That’s the warning from PwC chief economist Jeremy Thorpe, who says Australia needs to urgently shore up free-trade deals to reduce its dependence on our largest trading partner, which currently accounts for nearly one third of exports.
While there is no exact definition, hard-landing scenarios generally assume a fall in China’s GDP growth of between 3 and 5 percentage points from its current annual growth rate of 6 per cent.
In 2017, Deloitte modelled a hard landing where China’s growth fell from 6.5 per cent to below 3 per cent. “The cost to Australia’s national income was 7 per cent ($140 billion) and 550,000 job losses,” Mr Thorpe said in a policy brief for the China Matters forum.
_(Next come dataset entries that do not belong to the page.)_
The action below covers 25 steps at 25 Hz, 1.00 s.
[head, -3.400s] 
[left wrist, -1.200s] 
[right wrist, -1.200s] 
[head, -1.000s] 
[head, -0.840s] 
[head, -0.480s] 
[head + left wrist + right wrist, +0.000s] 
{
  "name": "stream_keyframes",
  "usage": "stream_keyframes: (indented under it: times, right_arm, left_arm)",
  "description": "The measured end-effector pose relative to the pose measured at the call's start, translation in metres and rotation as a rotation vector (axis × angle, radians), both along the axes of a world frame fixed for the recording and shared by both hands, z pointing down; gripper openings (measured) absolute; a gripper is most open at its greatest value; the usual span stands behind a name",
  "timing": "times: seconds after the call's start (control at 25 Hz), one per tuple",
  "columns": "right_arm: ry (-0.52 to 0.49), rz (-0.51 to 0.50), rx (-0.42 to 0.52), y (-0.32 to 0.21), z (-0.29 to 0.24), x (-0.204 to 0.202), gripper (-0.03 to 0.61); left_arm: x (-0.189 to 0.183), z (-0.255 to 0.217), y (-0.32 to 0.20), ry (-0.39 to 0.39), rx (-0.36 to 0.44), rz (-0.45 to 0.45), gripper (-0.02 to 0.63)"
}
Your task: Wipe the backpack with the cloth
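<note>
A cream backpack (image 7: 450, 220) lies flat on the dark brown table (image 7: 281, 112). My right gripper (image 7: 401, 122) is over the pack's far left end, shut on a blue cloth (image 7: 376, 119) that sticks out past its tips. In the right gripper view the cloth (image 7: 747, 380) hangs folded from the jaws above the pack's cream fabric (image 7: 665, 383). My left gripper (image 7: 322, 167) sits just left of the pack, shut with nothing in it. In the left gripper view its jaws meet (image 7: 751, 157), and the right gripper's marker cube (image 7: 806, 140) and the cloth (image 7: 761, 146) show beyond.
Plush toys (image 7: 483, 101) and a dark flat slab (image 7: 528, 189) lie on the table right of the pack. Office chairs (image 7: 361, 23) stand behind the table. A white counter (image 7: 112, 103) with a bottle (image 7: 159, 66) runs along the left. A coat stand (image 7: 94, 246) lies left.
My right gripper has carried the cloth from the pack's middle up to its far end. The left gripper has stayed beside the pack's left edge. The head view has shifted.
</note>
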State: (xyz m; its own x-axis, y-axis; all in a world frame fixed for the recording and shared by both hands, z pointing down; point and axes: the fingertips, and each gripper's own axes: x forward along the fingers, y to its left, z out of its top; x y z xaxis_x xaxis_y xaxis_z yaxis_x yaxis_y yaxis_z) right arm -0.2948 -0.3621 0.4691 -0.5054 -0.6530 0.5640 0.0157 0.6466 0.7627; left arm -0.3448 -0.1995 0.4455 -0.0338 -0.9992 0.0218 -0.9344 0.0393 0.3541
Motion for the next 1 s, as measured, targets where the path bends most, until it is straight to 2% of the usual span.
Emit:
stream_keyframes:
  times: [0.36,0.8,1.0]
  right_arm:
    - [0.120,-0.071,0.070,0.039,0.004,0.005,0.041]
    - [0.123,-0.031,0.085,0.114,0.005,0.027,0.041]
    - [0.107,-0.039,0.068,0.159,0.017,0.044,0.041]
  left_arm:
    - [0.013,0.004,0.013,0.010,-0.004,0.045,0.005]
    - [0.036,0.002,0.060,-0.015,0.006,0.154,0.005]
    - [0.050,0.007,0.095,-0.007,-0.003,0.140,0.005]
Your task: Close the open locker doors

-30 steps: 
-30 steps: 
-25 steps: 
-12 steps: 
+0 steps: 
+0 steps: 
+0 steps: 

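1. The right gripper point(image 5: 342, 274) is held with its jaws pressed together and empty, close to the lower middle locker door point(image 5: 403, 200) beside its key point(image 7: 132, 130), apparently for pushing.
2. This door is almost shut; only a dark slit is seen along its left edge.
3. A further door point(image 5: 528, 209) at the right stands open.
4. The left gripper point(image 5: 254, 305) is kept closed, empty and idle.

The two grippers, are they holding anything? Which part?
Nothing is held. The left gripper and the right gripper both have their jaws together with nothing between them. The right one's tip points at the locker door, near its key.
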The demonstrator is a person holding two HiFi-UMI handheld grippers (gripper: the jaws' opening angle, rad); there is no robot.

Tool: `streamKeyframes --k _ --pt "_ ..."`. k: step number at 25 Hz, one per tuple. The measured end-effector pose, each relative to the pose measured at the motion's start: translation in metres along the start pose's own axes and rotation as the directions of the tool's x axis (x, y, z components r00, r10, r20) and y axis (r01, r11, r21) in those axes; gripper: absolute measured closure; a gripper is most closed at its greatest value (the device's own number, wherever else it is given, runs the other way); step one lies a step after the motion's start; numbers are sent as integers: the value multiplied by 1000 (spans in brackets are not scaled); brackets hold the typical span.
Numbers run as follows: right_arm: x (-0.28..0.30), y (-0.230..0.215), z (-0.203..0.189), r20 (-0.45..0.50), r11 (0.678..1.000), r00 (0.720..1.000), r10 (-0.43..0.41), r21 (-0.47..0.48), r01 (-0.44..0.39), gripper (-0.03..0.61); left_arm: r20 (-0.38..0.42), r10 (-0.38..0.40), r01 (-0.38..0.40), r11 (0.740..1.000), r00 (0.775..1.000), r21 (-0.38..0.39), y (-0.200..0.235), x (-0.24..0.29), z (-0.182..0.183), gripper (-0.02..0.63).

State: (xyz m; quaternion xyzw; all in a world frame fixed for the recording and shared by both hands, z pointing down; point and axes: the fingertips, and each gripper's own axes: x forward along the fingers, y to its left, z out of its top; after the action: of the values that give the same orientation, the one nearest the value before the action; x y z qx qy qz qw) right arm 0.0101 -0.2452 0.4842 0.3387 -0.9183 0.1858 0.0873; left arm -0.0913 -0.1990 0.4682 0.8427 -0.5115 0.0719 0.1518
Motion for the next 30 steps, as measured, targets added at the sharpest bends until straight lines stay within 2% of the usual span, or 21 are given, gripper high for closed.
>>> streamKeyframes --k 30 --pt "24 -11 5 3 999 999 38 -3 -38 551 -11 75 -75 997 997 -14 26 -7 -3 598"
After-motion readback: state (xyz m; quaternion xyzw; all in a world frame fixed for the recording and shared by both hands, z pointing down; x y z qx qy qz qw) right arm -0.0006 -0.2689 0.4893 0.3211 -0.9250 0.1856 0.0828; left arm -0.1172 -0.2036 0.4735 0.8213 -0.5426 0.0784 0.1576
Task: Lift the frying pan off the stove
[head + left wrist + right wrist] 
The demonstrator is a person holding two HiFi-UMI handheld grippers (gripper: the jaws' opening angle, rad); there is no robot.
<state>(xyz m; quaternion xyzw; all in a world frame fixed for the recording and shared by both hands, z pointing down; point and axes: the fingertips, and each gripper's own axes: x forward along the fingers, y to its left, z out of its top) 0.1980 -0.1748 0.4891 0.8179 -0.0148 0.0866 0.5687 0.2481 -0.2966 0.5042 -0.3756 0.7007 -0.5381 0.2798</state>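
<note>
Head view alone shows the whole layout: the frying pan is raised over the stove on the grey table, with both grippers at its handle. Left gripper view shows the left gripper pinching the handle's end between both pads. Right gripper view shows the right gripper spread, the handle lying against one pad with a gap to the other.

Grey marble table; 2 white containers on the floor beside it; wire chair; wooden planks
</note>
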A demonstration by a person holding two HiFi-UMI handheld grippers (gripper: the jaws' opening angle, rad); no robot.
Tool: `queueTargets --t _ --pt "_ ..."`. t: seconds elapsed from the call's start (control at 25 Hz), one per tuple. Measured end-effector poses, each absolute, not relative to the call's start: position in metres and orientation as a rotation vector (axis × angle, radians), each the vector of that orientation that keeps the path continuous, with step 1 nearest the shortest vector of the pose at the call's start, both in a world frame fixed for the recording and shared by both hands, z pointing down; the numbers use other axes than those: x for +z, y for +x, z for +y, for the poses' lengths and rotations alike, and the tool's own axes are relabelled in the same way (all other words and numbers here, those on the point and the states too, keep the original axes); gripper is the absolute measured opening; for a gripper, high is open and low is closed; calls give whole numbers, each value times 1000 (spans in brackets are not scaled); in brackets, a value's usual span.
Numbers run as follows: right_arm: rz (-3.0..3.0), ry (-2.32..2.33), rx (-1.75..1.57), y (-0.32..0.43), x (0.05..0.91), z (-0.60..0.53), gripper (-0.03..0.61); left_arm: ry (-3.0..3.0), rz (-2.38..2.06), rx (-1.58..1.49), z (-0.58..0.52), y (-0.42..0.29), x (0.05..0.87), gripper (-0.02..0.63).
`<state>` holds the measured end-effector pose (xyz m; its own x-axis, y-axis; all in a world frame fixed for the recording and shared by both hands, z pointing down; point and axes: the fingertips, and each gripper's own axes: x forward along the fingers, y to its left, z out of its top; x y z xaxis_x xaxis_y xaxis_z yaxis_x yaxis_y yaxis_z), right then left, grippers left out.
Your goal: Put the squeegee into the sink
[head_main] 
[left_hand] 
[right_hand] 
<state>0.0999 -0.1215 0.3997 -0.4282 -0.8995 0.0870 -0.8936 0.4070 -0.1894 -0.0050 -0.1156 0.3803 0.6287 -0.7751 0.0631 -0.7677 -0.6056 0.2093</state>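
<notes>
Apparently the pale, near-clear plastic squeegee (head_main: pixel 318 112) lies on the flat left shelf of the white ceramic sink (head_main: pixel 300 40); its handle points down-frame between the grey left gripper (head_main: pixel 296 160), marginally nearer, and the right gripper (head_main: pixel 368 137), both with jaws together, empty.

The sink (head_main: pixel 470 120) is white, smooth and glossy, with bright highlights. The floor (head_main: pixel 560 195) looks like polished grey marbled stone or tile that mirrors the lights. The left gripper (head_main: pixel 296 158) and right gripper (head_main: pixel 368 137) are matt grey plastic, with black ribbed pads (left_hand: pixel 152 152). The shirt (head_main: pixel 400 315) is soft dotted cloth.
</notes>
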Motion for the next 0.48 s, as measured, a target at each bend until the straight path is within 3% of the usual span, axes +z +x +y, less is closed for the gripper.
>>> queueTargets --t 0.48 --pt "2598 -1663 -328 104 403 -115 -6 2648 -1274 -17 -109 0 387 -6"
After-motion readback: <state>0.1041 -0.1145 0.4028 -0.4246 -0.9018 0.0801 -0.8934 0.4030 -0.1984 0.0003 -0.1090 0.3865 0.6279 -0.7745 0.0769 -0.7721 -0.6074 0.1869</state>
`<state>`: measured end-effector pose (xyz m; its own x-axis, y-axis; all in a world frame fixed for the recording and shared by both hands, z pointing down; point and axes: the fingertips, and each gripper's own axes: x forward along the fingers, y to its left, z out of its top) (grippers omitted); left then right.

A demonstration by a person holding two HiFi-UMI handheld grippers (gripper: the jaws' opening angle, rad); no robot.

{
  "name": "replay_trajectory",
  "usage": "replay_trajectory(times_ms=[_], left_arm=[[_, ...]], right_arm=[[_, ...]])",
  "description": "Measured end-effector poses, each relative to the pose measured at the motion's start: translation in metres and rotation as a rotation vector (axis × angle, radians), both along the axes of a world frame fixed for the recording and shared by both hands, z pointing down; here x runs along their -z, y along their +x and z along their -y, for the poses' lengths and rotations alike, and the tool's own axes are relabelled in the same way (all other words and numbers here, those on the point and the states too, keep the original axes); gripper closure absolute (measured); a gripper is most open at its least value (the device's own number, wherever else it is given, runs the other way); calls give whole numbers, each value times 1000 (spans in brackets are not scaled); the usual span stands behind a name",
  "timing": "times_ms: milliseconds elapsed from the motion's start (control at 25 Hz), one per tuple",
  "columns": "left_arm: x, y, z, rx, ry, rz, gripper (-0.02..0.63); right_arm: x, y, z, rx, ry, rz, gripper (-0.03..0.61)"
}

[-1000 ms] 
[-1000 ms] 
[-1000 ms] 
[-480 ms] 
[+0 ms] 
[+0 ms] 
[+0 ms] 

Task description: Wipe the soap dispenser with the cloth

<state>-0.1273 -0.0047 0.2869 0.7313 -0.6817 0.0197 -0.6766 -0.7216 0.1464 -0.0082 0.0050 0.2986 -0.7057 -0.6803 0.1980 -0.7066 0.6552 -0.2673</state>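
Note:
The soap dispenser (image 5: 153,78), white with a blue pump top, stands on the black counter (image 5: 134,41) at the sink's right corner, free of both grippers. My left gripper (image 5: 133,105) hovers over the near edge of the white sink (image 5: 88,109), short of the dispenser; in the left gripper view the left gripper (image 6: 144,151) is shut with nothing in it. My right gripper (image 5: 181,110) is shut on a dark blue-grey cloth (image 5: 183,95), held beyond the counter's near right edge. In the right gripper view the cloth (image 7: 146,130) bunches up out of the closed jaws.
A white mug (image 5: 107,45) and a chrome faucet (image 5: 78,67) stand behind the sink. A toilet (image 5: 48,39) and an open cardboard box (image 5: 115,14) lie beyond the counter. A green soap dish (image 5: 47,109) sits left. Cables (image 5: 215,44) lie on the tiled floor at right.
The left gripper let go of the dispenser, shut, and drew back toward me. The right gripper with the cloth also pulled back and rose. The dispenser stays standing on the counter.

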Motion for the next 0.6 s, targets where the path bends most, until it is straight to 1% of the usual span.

That would push up unemployment in Australia from 5.2 per cent to 9.3 per cent, levels not seen since the last time the country experienced a recession three decades ago.
More “benign” hard-landing scenarios have also been floated by the Asian Development Bank, the International Monetary Fund and the Reserve Bank of Australia.
According to Mr Thorpe, the cause of a hard landing could come from a range of internal and external sources, including a further escalation of the US-China trade war and a US recession that is now seen as a “real possibility”.
Internal risks include political unrest, potentially as a result of pro-democracy violence in Hong Kong, a property market correction or a collapse in China’s debt-laden formal and “shadow” banking systems, which the RBA has identified as “perhaps the single biggest risk to the Chinese economy”.
“The likelihood of a hard landing is exacerbated if the triggers are released simultaneously,” Mr Thorpe said.
“Internal and external risks are already aligning, with the trade war slowing PRC economic growth and putting pressure on smaller PRC banks’ loan portfolios. Baoshang Bank was the first PRC bank to fail in 20 years and two others also required government help.”
In the short term, a drop in China’s growth would hurt Australia’s exports and trigger a fall in the Australian dollar, which in turn would be good news for sectors that rely on overseas buyers like education and tourism.
Federal and state governments would lose revenue, mainly through mining-related tax revenues. States and territories are expected to rake in $14.8 billion in mining royalties this year, while mining companies will pay around $31.1 billion in company tax to the Federal Government.
“Reduced demand for natural resources in the PRC will cascade into lower commodity prices more generally and so undermine projections of the Commonwealth heading back into a budget surplus (projected to be $7.1 billion in 2019-20),” Mr Thorpe said.
“Any significant fall in commodity prices off the back of the PRC’s accelerated slowdown would likely result in mine closures or mothballings, with consequent job losses in pockets of regional Australia and lower royalties.”
In the medium term, PwC expects the negative impacts of China’s hard landing to be cushioned by the falling Australian dollar, which will increase the competitiveness of Australian exporters and domestic firms competing with international rivals.
“For example, as long as the PRC government does not seek to rein in its students studying abroad, we may see Australia attract a new cohort of price-sensitive PRC students shifting from higher-cost markets coming to Australia as the cost of education falls,” Mr Thorpe said.
There is also the possibility the Chinese Government will respond with another massive round of stimulus as in the wake of the global financial crisis, boosting its construction sector and flowing through to demand for Australian coal and iron ore.
Mr Thorpe said the Australian Government should pre-emptively “continue prosecuting broad free trade agreements to enhance flexibility for exporters in the event of a PRC hard landing”, including Regional Comprehensive Economic Partnership and the Australia-European Union FTA.
In the event of a hard landing, Australia should “be prepared to sacrifice projections of the budget returning to surplus given likely tax revenue shocks and the need to increase spending to stimulate the economy”, he added.